Work to complete:
Only a number is expected in reply: the number of lines below that include the word "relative".

─── Records provided ───

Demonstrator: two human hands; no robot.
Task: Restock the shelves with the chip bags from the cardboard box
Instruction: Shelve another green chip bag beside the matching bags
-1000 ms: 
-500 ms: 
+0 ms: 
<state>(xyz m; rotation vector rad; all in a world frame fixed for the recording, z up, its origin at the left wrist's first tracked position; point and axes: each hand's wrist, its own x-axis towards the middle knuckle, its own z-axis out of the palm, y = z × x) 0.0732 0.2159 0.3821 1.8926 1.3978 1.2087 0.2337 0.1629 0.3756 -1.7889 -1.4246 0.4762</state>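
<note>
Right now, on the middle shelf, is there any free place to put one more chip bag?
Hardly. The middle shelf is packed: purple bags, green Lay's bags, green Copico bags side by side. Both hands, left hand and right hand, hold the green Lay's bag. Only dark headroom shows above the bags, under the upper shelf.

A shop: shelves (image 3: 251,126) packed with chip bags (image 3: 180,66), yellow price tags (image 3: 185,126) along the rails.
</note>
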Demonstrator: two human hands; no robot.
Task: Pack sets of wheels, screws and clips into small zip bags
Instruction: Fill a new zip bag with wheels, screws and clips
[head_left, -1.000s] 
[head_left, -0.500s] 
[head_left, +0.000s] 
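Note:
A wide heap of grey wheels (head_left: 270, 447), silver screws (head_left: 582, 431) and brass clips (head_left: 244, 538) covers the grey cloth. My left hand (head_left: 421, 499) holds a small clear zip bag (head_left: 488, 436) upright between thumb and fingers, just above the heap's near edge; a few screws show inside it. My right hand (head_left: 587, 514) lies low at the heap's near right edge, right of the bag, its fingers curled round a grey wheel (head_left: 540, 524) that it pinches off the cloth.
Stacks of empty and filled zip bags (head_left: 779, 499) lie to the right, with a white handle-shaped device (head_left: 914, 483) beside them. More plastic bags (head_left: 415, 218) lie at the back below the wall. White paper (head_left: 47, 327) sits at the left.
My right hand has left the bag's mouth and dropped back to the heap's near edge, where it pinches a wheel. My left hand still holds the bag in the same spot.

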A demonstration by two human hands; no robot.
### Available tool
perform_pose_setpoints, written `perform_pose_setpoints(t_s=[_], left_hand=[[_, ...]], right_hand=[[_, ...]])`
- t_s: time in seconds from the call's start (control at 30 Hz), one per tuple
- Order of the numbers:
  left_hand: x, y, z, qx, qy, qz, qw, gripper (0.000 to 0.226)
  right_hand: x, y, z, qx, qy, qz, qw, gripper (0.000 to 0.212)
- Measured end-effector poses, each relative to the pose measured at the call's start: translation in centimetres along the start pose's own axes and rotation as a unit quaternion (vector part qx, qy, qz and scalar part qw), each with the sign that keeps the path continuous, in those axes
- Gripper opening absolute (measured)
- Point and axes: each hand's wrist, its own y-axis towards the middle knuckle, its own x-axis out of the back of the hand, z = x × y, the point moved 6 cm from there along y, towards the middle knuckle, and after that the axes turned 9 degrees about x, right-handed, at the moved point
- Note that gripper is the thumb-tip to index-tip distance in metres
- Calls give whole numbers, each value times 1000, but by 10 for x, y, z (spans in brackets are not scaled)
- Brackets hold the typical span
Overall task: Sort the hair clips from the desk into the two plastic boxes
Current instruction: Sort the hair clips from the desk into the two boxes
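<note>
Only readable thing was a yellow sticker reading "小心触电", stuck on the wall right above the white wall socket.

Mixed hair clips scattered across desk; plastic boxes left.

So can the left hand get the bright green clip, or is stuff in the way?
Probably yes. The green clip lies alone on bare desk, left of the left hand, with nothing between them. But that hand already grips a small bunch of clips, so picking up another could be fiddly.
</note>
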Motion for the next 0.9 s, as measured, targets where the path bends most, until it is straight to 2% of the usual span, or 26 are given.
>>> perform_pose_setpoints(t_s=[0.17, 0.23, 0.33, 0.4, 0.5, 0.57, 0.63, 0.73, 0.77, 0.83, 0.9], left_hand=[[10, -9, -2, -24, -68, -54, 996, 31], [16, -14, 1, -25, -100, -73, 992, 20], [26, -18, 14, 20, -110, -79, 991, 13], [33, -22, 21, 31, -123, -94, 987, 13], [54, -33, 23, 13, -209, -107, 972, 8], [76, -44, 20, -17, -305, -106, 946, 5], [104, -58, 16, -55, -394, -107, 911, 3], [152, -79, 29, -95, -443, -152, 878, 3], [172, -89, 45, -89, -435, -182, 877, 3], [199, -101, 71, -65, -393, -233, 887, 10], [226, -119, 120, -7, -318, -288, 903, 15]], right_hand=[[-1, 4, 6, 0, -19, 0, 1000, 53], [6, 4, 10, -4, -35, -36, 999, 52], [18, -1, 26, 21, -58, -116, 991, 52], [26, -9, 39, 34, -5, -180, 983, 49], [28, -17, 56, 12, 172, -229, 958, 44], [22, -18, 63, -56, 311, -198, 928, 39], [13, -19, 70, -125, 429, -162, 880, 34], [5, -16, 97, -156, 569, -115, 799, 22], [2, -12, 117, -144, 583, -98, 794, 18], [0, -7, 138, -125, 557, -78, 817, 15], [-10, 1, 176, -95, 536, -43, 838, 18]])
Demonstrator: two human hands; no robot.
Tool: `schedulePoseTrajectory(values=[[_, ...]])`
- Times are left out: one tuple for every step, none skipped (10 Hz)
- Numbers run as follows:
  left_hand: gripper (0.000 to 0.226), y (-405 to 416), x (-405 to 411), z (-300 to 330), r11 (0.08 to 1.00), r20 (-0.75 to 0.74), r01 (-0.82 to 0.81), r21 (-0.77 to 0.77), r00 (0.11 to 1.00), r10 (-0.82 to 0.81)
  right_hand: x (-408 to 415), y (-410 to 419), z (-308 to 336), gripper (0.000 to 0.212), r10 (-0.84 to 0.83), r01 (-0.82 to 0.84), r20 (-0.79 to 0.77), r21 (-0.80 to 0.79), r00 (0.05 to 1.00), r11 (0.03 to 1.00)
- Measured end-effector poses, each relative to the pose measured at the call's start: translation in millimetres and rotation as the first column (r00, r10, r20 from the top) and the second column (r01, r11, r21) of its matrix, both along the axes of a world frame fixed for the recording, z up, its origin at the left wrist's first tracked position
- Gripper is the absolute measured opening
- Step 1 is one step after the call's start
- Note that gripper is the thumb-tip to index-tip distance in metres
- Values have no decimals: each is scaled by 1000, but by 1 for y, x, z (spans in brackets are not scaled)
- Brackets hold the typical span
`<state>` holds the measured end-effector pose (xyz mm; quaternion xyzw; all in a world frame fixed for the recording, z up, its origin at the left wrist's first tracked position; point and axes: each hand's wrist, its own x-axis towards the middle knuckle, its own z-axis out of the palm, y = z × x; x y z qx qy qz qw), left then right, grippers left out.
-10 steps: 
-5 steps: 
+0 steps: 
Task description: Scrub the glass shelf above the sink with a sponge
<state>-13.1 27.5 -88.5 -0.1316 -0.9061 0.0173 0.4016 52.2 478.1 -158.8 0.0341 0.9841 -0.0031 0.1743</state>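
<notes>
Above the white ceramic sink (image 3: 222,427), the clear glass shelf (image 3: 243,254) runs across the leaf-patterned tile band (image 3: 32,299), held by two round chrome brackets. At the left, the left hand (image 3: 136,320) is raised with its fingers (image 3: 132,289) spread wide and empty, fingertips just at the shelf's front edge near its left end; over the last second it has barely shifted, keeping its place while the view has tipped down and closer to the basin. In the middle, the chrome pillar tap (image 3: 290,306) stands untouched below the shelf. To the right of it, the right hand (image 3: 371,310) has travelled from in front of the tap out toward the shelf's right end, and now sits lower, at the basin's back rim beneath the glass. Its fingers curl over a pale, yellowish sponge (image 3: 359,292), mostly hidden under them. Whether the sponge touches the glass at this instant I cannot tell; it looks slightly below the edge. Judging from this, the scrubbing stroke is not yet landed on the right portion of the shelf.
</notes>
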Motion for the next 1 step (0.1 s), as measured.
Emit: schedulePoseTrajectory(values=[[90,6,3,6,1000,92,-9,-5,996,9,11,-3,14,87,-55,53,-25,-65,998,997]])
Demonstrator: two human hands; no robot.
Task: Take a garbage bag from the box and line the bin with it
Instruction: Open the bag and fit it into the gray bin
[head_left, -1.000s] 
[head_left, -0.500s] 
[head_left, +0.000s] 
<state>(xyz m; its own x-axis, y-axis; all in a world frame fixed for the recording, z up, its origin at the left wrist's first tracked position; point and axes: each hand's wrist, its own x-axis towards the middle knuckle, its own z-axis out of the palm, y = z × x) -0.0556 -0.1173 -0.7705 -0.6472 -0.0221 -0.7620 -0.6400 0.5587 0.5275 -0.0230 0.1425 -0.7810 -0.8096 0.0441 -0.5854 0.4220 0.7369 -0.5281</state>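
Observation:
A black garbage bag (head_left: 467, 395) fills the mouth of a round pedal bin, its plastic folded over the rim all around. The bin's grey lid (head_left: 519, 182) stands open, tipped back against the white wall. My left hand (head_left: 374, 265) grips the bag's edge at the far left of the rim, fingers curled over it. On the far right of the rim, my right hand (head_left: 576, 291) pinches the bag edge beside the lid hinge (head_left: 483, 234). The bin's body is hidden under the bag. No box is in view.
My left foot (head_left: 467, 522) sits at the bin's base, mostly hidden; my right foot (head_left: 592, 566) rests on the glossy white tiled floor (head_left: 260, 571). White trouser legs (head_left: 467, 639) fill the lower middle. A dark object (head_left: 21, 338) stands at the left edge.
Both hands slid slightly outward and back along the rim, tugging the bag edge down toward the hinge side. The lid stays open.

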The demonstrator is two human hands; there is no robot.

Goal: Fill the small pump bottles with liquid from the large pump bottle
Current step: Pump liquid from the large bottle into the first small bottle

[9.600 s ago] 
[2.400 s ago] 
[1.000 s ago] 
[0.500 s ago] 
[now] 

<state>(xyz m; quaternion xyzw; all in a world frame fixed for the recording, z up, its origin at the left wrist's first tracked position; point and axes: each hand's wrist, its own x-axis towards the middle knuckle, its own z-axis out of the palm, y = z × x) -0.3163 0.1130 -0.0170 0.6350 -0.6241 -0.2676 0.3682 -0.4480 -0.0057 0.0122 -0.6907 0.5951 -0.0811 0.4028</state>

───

Answer below:
2